What the task asks: Which of the lines below contain the string "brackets"? Copy each one.

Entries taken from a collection
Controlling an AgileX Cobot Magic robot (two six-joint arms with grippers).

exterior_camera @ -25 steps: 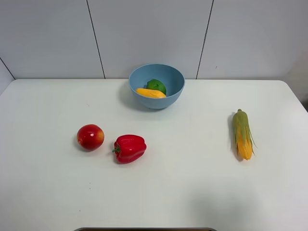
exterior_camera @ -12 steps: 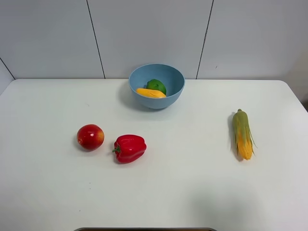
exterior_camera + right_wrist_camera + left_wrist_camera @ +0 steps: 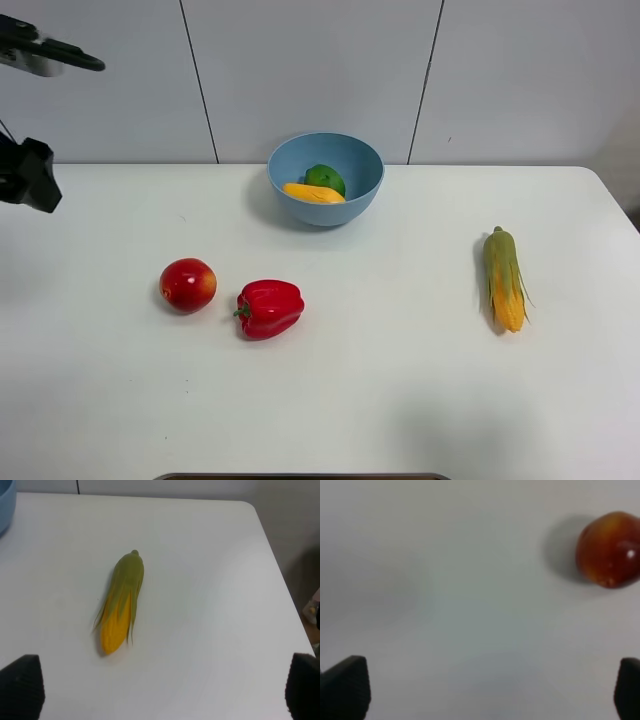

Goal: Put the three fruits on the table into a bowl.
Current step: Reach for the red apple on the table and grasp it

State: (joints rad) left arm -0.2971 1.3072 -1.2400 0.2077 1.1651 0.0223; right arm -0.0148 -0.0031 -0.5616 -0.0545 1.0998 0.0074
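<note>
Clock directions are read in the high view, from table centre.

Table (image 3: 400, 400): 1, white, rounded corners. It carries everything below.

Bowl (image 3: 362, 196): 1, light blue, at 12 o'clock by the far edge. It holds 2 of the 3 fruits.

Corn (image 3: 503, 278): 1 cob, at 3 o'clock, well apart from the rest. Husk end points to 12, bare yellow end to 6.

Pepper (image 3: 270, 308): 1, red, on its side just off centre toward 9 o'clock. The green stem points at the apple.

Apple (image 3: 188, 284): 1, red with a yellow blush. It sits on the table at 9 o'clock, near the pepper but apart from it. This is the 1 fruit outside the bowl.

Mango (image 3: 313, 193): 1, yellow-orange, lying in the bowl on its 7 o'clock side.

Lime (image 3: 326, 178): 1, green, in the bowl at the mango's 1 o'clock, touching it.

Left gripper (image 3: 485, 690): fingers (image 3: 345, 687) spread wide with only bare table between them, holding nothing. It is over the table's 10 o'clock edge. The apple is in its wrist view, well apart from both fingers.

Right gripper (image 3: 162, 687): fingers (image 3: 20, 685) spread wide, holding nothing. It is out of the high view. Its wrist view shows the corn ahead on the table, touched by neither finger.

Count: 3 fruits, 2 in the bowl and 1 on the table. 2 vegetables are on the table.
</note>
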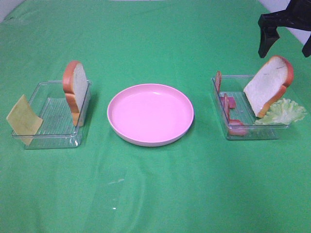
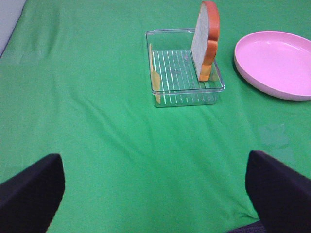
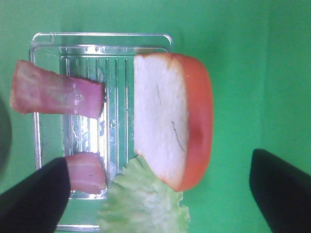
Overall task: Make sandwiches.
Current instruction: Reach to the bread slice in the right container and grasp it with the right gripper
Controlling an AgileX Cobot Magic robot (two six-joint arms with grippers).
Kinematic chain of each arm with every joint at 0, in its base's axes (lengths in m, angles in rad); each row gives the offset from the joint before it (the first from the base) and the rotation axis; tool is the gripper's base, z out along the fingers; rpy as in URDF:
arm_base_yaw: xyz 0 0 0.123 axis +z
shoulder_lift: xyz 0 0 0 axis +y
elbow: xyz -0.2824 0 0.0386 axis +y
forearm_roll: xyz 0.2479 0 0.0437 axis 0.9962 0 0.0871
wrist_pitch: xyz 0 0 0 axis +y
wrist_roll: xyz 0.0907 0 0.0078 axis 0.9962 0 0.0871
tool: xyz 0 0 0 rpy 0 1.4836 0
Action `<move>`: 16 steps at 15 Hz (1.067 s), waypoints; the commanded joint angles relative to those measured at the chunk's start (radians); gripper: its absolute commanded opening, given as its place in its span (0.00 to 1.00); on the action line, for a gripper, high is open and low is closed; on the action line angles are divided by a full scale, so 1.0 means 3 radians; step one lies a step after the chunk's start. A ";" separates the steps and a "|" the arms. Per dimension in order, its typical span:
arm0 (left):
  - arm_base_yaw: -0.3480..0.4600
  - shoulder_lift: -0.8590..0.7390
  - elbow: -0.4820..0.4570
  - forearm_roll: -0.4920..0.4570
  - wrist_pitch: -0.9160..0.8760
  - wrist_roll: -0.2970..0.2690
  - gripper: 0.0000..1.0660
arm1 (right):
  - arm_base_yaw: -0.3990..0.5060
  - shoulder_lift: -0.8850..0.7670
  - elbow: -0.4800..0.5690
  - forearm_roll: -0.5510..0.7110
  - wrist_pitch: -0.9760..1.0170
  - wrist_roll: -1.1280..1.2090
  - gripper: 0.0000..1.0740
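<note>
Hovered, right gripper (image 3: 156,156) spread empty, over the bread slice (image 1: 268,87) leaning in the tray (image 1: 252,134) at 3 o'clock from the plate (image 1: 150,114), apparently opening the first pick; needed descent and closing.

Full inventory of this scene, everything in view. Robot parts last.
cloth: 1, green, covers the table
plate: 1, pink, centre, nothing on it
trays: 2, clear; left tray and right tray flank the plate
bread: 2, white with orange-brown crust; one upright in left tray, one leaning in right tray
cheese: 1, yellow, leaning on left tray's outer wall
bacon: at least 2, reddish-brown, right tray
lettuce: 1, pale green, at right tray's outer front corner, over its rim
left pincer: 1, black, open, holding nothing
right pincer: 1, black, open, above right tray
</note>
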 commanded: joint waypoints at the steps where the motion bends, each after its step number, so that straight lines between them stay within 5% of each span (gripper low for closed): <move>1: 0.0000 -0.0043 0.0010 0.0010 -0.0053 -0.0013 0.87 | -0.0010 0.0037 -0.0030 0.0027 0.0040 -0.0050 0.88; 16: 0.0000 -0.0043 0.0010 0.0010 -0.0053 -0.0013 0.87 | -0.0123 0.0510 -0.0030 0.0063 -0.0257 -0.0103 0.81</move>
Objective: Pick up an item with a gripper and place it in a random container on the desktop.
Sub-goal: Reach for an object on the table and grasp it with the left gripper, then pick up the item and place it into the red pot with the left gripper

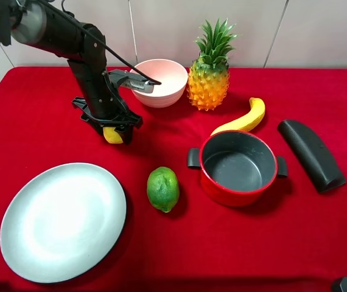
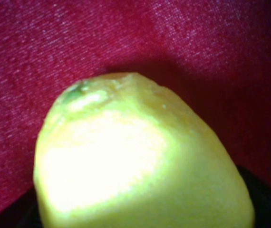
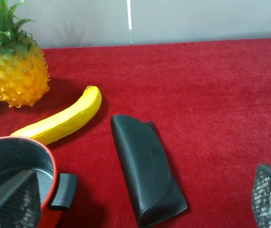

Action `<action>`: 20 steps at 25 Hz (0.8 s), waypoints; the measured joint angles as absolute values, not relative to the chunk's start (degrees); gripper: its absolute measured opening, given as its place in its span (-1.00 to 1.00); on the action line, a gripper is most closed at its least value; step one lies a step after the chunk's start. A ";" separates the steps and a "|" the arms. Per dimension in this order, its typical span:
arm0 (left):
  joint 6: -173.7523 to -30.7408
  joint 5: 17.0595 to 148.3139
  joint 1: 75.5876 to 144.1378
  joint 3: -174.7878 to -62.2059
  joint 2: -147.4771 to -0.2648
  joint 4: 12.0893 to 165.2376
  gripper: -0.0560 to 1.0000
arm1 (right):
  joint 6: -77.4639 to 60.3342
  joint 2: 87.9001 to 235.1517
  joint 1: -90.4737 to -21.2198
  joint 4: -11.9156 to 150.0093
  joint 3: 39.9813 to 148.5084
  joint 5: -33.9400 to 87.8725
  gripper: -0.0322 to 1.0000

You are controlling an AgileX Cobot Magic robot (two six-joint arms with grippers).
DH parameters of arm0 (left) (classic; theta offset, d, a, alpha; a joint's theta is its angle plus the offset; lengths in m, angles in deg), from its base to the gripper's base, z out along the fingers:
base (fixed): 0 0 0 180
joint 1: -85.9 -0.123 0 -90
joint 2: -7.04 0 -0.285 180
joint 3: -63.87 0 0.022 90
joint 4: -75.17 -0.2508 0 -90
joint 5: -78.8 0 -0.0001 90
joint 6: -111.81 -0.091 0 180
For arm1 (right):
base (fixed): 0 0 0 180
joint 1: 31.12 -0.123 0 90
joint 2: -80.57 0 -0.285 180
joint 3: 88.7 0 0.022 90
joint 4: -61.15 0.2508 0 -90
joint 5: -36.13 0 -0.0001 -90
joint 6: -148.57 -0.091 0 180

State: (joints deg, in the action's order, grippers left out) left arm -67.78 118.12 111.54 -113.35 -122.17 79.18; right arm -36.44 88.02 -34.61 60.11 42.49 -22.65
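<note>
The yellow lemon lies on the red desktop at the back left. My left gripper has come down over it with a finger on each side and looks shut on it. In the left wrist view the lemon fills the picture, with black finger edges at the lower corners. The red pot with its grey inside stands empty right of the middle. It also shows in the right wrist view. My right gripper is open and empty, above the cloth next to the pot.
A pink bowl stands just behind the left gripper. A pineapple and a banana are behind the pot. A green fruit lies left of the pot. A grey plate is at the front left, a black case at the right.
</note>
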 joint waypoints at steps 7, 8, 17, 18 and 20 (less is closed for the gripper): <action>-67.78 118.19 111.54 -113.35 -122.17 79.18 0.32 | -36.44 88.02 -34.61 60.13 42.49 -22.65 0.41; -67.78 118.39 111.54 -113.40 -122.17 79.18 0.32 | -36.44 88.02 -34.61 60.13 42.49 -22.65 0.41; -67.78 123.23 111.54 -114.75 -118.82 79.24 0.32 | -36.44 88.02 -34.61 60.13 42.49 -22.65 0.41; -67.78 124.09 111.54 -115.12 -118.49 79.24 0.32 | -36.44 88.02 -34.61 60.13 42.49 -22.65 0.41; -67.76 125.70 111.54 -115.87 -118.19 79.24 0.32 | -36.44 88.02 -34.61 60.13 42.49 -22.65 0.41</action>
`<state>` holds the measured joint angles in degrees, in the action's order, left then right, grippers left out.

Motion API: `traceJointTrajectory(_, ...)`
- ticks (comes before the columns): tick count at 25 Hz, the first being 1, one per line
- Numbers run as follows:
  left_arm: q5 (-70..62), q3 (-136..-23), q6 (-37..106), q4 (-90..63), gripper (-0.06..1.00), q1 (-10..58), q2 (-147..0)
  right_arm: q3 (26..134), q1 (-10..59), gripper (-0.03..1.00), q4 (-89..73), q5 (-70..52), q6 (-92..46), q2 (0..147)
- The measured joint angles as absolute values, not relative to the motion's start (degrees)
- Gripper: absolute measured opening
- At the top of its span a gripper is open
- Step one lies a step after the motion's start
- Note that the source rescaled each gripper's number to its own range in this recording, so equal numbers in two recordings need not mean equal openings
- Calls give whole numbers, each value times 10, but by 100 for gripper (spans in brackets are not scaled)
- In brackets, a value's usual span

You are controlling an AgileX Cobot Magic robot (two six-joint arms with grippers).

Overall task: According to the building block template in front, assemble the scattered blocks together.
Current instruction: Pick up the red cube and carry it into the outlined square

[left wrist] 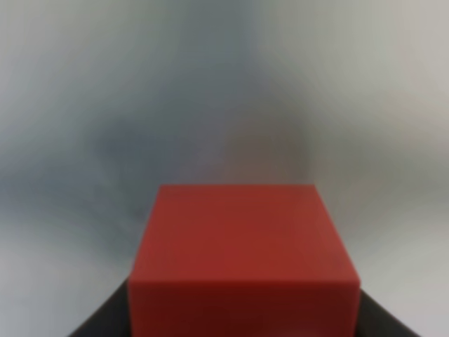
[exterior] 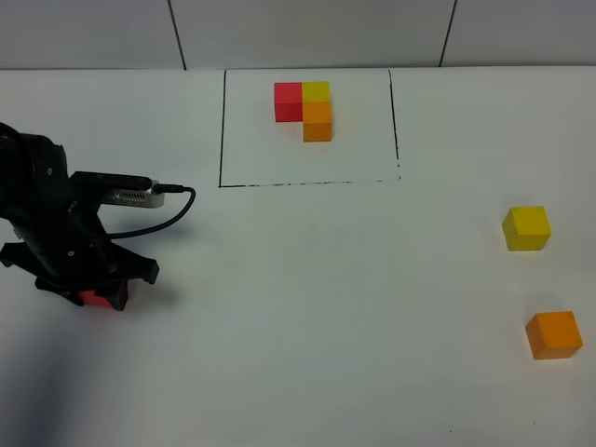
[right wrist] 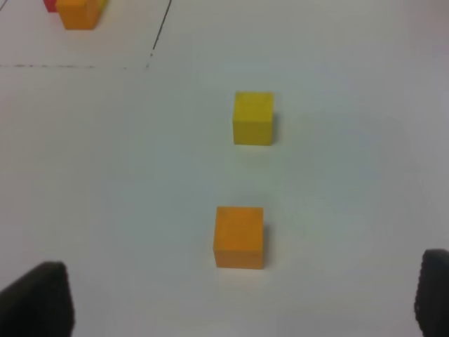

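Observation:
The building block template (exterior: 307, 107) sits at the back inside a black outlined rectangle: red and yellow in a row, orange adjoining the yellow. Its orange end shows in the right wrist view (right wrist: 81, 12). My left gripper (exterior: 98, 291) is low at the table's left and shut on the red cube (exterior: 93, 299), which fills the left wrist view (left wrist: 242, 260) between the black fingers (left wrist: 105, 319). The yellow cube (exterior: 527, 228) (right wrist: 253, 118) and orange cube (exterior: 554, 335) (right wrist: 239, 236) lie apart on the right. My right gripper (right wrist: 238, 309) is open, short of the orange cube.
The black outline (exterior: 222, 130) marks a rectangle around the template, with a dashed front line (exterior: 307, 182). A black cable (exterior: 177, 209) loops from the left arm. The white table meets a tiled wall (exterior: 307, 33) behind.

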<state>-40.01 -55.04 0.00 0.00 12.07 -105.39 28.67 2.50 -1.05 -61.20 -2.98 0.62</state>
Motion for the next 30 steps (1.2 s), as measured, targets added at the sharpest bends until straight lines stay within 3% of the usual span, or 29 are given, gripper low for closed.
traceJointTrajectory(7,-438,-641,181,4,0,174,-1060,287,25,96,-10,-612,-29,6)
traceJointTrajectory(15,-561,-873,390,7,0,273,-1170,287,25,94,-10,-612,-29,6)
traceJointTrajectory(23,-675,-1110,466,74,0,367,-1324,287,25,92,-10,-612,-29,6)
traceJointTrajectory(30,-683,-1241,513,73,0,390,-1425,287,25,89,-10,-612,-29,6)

Exercise solution:
- Calls give whole numbers, each value times 10, but by 100 for gripper (spans in brackets are not scaled)
- In brackets, a value's usual span

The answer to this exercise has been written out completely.